This is the Jevons Paradox of the Next Economy: as these four technologies become orders of magnitude more efficient to manufacture and deploy, we do not use less of them. Instead, we find thousands of new ways to embed them into the very fabric of existence. Efficiency, in this context, is not a path to conservation—it is the catalyst for a total physical takeover.
China has mastered it. The United States is ceding it.
The numbers are stark. China controls approximately 75% of global lithium-ion battery production (CATL alone commands 38% market share). It manufactures 90% of the world’s neodymium magnets. It dominates solar panels, wind turbines, grid equipment, and the electric vehicles and drones built on these components. In 2024, China added 429 gigawatts of new power capacity—more than a third of the entire US grid (wind and solar power accounted for the vast majority of China’s new capacity, totaling 356.5 GW, about 83% of the total increase). America added 51 gigawatts.
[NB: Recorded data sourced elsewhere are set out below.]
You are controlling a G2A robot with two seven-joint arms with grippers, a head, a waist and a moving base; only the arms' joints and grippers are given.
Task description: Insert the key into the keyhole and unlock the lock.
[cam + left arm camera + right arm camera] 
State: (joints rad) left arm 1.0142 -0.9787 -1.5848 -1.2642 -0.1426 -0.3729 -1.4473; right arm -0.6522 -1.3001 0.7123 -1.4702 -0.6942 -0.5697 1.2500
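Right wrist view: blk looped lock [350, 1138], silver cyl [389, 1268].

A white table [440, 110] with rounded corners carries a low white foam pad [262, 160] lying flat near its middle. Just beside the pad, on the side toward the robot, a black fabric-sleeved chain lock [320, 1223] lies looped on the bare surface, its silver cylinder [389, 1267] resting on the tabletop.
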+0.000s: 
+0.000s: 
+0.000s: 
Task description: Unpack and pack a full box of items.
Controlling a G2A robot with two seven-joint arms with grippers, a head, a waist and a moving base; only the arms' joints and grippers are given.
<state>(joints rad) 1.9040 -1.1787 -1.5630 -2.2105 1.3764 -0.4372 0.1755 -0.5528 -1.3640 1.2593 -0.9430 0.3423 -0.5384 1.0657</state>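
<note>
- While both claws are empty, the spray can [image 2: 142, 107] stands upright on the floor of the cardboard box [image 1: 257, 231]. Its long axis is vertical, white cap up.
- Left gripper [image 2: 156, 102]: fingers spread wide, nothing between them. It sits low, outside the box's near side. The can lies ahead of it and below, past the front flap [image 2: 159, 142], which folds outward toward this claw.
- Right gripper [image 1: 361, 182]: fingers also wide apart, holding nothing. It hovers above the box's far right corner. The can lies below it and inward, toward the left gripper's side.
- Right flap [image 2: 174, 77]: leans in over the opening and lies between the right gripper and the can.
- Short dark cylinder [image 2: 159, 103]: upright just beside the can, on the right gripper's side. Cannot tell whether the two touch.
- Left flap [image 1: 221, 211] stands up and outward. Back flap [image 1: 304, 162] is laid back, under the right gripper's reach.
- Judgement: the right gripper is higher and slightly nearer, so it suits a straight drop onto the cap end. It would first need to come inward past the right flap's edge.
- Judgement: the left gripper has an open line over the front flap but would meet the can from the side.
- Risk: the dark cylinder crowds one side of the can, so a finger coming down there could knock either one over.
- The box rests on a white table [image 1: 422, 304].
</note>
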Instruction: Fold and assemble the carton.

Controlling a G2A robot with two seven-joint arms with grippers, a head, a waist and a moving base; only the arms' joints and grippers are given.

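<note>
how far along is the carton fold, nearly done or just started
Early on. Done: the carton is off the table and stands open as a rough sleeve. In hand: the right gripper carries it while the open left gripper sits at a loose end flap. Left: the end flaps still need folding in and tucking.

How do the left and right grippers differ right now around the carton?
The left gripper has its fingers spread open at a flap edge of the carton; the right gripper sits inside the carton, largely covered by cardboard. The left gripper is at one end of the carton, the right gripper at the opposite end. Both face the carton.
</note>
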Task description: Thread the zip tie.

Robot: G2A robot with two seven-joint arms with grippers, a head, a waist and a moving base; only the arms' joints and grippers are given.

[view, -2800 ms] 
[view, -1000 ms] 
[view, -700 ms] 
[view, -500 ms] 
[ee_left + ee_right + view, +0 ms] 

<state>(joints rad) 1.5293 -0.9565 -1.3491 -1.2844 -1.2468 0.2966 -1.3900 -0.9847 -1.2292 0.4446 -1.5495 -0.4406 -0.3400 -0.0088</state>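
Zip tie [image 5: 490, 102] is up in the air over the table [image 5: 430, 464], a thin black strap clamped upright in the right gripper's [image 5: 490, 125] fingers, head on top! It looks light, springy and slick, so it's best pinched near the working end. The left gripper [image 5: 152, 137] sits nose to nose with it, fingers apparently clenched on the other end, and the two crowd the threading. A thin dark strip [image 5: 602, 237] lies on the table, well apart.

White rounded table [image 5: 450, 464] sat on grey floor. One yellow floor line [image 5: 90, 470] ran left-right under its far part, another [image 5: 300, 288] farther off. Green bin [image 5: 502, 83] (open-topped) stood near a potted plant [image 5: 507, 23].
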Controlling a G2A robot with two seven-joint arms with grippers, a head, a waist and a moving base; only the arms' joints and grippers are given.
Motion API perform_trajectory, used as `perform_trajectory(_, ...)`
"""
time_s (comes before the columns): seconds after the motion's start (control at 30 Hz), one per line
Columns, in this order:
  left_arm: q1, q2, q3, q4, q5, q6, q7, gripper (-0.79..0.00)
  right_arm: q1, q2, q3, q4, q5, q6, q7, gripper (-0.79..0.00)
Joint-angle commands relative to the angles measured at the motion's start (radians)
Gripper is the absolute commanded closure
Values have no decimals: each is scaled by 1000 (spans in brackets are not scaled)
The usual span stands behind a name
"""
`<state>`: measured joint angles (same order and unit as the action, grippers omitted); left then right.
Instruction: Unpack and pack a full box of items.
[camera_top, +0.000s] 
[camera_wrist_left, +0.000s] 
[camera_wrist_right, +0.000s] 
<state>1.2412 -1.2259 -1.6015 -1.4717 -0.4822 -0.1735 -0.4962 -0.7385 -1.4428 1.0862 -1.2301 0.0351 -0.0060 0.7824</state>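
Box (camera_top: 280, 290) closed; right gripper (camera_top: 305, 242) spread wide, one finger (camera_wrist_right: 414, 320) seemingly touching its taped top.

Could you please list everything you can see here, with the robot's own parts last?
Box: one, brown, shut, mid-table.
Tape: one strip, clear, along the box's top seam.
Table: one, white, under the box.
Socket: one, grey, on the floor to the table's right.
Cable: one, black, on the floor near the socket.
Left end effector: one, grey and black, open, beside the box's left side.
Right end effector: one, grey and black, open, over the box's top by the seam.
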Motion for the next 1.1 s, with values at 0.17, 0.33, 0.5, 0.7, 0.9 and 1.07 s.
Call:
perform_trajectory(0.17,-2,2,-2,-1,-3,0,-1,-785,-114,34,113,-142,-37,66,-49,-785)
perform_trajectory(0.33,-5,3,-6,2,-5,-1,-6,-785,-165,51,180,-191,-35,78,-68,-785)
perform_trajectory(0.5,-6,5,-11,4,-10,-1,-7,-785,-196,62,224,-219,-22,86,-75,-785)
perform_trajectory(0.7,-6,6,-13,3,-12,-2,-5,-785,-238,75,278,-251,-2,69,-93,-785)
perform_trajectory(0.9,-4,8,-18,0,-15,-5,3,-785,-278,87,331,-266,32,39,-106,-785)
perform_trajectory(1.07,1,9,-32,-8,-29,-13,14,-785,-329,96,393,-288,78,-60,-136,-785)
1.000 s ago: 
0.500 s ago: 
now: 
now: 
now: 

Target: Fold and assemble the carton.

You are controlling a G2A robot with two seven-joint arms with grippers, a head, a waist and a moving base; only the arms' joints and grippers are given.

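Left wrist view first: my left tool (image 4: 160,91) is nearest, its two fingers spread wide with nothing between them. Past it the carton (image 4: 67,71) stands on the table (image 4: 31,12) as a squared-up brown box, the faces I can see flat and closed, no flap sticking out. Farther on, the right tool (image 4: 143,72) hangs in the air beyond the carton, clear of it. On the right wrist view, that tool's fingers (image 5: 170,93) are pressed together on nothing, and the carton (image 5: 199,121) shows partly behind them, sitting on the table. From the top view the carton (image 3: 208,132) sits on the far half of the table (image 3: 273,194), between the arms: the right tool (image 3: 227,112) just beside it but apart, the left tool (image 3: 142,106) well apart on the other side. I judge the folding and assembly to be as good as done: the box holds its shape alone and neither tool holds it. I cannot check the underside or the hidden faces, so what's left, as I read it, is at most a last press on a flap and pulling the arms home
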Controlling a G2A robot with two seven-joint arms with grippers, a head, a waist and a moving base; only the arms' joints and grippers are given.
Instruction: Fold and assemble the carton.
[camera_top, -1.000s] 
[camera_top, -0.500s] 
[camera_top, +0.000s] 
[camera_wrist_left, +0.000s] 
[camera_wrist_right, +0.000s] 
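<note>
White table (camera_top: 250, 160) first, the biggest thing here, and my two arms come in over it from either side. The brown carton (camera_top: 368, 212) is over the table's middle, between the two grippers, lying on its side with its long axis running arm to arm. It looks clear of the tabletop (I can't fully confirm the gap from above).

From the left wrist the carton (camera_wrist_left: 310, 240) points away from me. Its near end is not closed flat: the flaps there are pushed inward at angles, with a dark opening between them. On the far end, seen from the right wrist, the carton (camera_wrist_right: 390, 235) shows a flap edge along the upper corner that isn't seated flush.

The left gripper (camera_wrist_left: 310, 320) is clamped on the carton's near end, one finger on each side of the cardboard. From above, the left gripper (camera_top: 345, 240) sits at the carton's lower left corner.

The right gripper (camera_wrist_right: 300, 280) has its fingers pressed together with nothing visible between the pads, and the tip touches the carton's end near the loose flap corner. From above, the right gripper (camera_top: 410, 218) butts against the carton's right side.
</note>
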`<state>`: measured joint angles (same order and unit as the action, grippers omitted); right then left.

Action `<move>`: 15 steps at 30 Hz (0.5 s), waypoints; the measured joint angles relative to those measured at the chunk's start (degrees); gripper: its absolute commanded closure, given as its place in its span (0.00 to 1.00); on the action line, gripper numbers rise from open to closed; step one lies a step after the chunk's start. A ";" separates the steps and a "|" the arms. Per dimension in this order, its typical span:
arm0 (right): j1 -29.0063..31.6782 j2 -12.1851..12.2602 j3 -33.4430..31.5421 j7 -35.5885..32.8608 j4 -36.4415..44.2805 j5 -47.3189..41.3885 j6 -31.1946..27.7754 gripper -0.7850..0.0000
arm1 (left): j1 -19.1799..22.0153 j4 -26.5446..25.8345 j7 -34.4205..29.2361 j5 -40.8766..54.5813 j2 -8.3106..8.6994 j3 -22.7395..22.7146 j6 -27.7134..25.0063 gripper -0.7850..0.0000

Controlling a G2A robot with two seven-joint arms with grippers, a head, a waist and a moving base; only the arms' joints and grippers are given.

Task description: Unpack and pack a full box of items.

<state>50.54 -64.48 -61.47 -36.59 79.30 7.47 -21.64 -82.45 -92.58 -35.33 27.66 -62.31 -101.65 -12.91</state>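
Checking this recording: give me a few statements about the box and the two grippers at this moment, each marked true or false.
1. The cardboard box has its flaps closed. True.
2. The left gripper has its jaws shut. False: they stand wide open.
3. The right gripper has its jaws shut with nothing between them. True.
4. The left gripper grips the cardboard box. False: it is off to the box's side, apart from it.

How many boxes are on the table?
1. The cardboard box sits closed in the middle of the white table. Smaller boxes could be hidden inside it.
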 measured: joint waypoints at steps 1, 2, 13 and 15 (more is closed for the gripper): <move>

How did this happen? The same pattern repeats across every layer of the stack: American or European scientists invent the core technology, fail to commercialize it at scale, and eventually watch as patient Chinese industrial policy, vertical integration, and relentless manufacturing iteration capture the value.
Lithium-ion batteries were invented by an American (John Goodenough), refined by a Japanese chemist (Akira Yoshino), commercialized by Sony, and then absorbed into the Chinese manufacturing ecosystem when A123 Systems went bankrupt in 2012 and was sold to China’s Wanxiang for $257 million—a fire sale from a $2.4 billion valuation. Today, BYD and CATL, still leveraging but now having far exceeded A123’s IP, dominate global production. The IEA projects marginal reduction in Chinese market share by 2030.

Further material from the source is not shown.